Give the data below again exactly as it stands. Omit the pictures.

---*---

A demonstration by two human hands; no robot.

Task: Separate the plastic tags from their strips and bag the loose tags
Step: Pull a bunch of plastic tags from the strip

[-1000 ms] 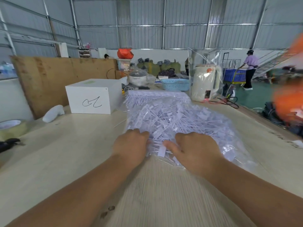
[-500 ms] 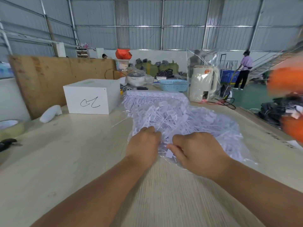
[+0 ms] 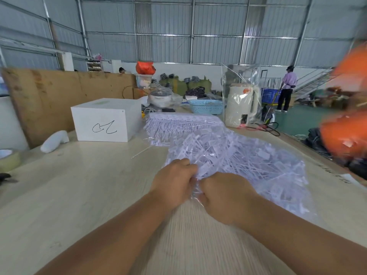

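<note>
A clear plastic bag [image 3: 258, 167] stuffed with loose white plastic tags lies on the pale wooden table [image 3: 79, 185] in front of me. My left hand [image 3: 172, 183] and my right hand [image 3: 224, 197] are side by side at the bag's near end, both with fingers curled, gripping the gathered plastic of its mouth. Behind the bag, a stack of white tag strips [image 3: 178, 122] with the tags attached lies on the table. One thin loose strip [image 3: 141, 151] lies to the left of the bag.
A white box [image 3: 105, 120] with a black scribble stands at the left rear, with a white object [image 3: 54, 140] beside it. Tape rolls [image 3: 8, 158] sit at the left edge. A blue basket [image 3: 206, 106] and a bagged cream kettle [image 3: 241, 105] stand behind. Blurred orange items [image 3: 345, 132] are at the right.
My two hands have drawn together at the bag's near end, bunching its mouth between them. The bag has shifted slightly right and away from me.
</note>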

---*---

■ Answer to this problem
A demonstration by two human hands; no robot.

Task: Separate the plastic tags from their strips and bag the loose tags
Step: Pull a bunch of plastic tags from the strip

[-1000 ms] 
[-500 ms] 
[+0 ms] 

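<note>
A clear plastic bag [image 3: 258, 167] stuffed with loose white plastic tags lies on the pale wooden table [image 3: 79, 185] in front of me. My left hand [image 3: 172, 183] and my right hand [image 3: 224, 197] are side by side at the bag's near end, both with fingers curled, gripping the gathered plastic of its mouth. Behind the bag, a stack of white tag strips [image 3: 178, 122] with the tags attached lies on the table. One thin loose strip [image 3: 141, 151] lies to the left of the bag.
A white box [image 3: 105, 120] with a black scribble stands at the left rear, with a white object [image 3: 54, 140] beside it. Tape rolls [image 3: 8, 158] sit at the left edge. A blue basket [image 3: 206, 106] and a bagged cream kettle [image 3: 241, 105] stand behind. Blurred orange items [image 3: 345, 132] are at the right.
My two hands have drawn together at the bag's near end, bunching its mouth between them. The bag has shifted slightly right and away from me.
</note>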

What was requested is fully covered by this answer.